Large language models (LLMs) demonstrate strong performance on reasoning tasks, but a new study reveals that this may reflect heuristic approximation rather than faithful logical inference. Researchers from the field of computer science — including Olivia Peiyu Wang, Sanna Wong-Toropainen, Daneshvar Amrollahi, Ryan Bai, Tashvi Bansal, Arush Garg, and Leilani H. Gilpin — examined this question in the domain of legal entailment. Their findings, published on arXiv, highlight systematic gaps between benchmark accuracy and logical faithfulness that have direct implications for enterprise adoption of AI in high-stakes decision-making.
The Study: Comparing Three Reasoning Paradigms
The research team compared three approaches on a re-annotated subset of ContractNLI, a legal contract entailment dataset. The paradigms included:
- Pure LLM classification – the model directly predicts entailment from text.
- LLM-based Formal Reasoning – the LLM generates formal representations (Z3 SMT solver code) and uses that to reason.
- Solver-based Formal Reasoning – the Z3 SMT solver, a symbolic engine from Microsoft, performs the reasoning directly from those formal representations.
Five different LLMs were evaluated, though the study does not name specific models. The work introduced formal structure to improve accuracy, with LLM-based Formal Reasoning achieving the highest benchmark performance. However, the researchers caution that this gain does not imply faithful reasoning.
Key Failure Modes Identified
The study identifies three recurring failure modes that undermine trust in LLM-based formal reasoning:
| Failure Mode | Description |
|---|---|
| Scope laundering | The LLM reports solver-inconsistent classifications without actually executing the underlying formal reasoning, producing conclusions that appear logically grounded but are not. This persists across all models tested. |
| Implicit constraint blindness | The model overlooks logical constraints present in the formal representations. |
| Program synthesis failures | The LLM generates incorrect Z3 code despite structured prompting. |
According to the paper, scope laundering is especially concerning because it affects every model evaluated and "raises serious concerns about the faithfulness of LLM-based formal reasoning as a proxy for symbolic execution."
The Re-Annotation Reveals a Pragmatic Gap
The team re-annotated a subset of ContractNLI — a dataset originally designed for legal entailment — to account for pragmatic legal interpretation versus strict formal entailment. They found a systematic, measurable gap: a substantial proportion of legally sound inferences are not formally grounded without additional unstated assumptions. This means that even when an LLM appears to reason correctly, it may be relying on pragmatic shortcuts rather than logical deduction.
Implications for Enterprise AI
For enterprise technology leaders evaluating AI for legal, compliance, or regulatory applications, these findings underscore the need for verification mechanisms beyond benchmark accuracy. The study demonstrates that adding formal structure (e.g., Z3 code generation) can improve performance metrics without guaranteeing correct logical reasoning. Scope laundering, in particular, is a hidden risk — the model can produce confidently wrong conclusions that pass surface-level inspection.
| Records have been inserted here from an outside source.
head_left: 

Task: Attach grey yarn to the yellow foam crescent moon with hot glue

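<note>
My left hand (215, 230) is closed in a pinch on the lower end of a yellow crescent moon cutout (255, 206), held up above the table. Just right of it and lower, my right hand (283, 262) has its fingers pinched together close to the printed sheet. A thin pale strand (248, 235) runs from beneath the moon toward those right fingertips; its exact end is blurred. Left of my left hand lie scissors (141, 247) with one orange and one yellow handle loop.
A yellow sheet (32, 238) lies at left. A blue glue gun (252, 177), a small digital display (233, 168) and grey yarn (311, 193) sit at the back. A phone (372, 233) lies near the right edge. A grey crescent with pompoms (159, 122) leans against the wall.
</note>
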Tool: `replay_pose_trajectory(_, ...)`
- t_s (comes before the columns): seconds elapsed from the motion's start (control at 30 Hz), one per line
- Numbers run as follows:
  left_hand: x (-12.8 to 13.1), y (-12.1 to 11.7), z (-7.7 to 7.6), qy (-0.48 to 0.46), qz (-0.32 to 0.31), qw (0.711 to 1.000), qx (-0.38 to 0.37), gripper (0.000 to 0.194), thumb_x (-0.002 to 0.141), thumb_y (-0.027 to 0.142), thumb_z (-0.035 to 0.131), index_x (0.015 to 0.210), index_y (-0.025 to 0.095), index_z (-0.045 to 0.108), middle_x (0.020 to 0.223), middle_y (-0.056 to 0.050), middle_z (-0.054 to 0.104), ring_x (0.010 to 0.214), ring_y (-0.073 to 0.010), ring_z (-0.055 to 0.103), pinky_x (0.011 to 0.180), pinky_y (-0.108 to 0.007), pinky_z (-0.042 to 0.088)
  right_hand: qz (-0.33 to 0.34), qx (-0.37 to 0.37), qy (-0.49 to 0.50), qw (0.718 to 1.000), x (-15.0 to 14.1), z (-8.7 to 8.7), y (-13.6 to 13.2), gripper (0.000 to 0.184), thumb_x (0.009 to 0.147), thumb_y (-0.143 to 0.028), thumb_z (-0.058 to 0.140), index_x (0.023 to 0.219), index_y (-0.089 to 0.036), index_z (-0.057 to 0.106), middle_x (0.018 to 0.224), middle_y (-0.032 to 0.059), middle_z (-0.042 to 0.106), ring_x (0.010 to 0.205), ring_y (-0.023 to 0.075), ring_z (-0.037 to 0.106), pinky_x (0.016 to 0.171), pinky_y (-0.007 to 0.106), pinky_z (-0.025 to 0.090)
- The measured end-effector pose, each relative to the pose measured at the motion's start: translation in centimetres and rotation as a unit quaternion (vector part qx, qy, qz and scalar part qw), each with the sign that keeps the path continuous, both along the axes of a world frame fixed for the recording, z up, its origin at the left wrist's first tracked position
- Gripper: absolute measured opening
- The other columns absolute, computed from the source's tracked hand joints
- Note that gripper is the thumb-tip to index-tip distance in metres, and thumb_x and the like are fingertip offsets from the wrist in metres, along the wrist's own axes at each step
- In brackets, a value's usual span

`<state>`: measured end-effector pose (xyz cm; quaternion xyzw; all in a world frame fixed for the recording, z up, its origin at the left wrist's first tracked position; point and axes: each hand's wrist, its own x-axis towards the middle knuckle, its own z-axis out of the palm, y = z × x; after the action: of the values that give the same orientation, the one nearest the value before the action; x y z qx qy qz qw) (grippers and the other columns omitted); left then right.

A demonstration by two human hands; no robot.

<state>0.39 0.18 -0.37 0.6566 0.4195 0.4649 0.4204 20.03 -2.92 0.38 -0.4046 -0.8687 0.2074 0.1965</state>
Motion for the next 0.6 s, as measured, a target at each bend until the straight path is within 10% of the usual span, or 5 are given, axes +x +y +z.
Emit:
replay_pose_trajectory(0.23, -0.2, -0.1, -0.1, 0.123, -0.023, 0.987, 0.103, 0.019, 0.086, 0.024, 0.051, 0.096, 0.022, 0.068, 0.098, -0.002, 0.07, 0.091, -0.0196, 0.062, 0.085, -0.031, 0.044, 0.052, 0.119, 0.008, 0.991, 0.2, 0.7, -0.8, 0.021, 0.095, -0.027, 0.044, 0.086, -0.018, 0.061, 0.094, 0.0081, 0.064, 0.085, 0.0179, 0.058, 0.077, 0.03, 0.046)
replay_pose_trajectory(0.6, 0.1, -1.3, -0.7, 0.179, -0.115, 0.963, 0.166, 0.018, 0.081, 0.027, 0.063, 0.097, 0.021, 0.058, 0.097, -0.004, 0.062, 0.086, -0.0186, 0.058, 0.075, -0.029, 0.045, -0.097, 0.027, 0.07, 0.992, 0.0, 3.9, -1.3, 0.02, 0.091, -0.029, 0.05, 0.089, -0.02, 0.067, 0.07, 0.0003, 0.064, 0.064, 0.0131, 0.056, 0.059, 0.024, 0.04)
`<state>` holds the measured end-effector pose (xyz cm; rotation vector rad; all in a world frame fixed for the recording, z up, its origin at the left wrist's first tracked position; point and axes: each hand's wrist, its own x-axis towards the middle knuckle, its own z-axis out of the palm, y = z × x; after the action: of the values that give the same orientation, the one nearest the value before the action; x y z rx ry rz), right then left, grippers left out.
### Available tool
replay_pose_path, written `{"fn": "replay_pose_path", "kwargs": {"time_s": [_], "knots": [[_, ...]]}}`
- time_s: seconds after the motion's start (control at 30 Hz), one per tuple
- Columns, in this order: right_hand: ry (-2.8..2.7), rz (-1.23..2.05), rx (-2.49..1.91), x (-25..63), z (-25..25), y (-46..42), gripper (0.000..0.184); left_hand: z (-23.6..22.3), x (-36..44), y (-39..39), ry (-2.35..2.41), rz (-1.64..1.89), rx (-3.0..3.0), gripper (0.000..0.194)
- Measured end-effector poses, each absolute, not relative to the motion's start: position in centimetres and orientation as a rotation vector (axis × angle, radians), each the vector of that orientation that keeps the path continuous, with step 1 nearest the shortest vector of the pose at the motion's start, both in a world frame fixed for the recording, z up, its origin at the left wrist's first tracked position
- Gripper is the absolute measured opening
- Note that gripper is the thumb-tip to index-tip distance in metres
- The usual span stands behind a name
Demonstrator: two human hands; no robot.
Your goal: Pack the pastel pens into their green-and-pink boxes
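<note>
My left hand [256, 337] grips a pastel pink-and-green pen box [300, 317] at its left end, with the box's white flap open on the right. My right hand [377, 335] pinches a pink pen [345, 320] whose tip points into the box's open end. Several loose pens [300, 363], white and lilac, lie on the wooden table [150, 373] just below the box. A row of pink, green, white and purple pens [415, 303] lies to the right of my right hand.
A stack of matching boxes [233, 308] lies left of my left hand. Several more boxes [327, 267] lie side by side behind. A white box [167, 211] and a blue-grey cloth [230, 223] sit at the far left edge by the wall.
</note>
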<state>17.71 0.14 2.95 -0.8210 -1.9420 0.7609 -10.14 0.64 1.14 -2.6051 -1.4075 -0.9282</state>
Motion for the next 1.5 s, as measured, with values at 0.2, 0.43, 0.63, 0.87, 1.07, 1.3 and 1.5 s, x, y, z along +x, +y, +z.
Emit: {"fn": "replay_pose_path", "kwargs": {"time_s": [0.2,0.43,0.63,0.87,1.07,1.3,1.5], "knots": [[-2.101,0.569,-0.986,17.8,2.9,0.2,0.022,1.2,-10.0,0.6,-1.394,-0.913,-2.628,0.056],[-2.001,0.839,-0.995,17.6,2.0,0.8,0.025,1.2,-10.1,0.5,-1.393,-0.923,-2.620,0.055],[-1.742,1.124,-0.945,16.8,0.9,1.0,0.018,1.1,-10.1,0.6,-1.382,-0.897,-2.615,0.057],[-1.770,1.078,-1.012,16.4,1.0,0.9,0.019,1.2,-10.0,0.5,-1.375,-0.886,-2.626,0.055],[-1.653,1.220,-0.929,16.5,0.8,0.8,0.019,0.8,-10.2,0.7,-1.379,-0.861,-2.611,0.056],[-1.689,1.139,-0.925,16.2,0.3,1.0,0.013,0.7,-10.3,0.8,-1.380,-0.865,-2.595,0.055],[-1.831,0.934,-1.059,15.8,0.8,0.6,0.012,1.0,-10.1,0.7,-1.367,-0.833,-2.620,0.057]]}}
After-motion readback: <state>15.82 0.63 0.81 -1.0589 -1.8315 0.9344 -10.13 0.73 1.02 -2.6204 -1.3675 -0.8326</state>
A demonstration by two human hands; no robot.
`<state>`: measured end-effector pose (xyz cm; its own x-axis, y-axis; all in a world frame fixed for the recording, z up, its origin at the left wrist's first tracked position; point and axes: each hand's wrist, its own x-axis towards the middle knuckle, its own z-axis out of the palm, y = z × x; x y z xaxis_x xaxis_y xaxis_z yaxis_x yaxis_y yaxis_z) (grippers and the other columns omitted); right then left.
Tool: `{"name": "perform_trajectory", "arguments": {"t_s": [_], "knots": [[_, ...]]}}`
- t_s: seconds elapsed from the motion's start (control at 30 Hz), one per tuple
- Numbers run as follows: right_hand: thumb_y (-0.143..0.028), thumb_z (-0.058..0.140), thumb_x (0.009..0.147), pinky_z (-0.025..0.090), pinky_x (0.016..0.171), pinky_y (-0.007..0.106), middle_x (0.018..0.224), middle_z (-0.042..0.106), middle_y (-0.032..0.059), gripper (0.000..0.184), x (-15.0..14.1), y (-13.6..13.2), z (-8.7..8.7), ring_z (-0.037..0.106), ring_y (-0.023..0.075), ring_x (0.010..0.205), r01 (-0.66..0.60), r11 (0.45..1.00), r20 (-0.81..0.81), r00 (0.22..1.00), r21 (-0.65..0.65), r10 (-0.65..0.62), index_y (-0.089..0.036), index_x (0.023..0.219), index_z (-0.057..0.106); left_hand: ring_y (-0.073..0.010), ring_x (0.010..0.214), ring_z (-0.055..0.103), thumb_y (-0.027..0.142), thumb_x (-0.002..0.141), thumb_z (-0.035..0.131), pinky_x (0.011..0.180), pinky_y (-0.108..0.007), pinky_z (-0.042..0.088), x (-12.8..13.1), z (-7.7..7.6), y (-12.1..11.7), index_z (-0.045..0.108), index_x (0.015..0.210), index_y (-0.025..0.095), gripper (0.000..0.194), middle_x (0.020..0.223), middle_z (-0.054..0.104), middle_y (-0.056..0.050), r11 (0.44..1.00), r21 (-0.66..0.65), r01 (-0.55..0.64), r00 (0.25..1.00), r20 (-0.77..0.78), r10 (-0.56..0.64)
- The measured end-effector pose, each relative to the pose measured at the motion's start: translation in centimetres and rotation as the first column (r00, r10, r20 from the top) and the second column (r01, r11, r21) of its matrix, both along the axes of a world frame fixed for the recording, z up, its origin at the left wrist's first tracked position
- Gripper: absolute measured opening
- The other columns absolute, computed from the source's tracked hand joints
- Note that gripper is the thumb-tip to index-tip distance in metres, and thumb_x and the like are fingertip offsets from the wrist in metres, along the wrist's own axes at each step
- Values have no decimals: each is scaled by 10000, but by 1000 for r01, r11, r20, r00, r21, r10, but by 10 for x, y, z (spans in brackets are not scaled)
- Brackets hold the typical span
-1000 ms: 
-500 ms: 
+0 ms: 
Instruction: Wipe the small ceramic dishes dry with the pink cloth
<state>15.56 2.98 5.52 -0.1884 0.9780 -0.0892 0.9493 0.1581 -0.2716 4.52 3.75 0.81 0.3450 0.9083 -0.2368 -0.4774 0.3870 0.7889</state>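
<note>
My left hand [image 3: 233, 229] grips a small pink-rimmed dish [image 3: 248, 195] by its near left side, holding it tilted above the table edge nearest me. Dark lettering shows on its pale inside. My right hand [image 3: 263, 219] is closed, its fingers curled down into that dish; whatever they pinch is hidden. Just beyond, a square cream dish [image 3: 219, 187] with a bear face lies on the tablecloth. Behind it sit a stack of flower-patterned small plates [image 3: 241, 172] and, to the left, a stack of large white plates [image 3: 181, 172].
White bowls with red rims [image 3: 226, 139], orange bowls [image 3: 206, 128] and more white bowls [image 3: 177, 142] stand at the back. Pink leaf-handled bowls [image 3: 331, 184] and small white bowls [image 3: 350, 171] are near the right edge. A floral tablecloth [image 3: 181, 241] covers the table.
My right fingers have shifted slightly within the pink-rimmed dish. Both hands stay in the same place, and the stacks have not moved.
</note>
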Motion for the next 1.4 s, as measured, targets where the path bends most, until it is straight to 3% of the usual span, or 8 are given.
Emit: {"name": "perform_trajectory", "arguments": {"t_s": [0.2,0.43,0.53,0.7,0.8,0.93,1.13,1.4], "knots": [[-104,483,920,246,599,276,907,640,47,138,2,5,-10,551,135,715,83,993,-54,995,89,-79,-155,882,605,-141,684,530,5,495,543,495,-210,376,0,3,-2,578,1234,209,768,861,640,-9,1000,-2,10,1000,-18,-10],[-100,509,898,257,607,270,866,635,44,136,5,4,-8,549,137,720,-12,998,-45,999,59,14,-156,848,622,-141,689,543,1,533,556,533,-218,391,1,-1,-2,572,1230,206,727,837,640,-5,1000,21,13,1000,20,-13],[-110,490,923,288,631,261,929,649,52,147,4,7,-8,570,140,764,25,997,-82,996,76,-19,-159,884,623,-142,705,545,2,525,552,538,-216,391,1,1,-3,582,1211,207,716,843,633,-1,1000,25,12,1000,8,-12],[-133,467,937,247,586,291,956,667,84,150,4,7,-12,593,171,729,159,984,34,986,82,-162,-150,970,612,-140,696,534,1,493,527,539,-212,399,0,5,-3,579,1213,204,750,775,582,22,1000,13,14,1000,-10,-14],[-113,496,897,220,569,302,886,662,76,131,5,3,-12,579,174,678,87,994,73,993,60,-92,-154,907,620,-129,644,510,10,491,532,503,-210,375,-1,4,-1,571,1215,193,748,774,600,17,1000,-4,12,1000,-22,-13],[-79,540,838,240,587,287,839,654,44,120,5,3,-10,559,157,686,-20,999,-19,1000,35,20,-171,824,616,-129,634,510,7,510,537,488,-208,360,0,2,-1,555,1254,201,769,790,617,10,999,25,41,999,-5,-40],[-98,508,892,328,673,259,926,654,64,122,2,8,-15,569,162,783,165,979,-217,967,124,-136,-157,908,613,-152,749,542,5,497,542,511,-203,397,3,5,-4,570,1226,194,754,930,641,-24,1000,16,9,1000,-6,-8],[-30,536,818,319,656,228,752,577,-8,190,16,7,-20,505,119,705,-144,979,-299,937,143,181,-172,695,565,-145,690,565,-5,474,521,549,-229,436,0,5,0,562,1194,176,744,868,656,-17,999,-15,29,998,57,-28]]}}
Organizations deploying LLMs for contract analysis, compliance checking, or legal reasoning should consider integrating symbolic solvers as a separate verification step, and not rely on the LLM's own formal reasoning outputs as trustworthy. The researchers note that even with structured prompting, program synthesis failures occur, meaning the generated Z3 code itself may be incorrect.
As LLMs become integrated into supply chain contract management, trade documentation, and regulatory compliance workflows, the distinction between accuracy and faithfulness becomes critical. The study provides a framework for diagnosing these failure modes and calls for more rigorous evaluation before relying on LLMs for logically grounded decisions.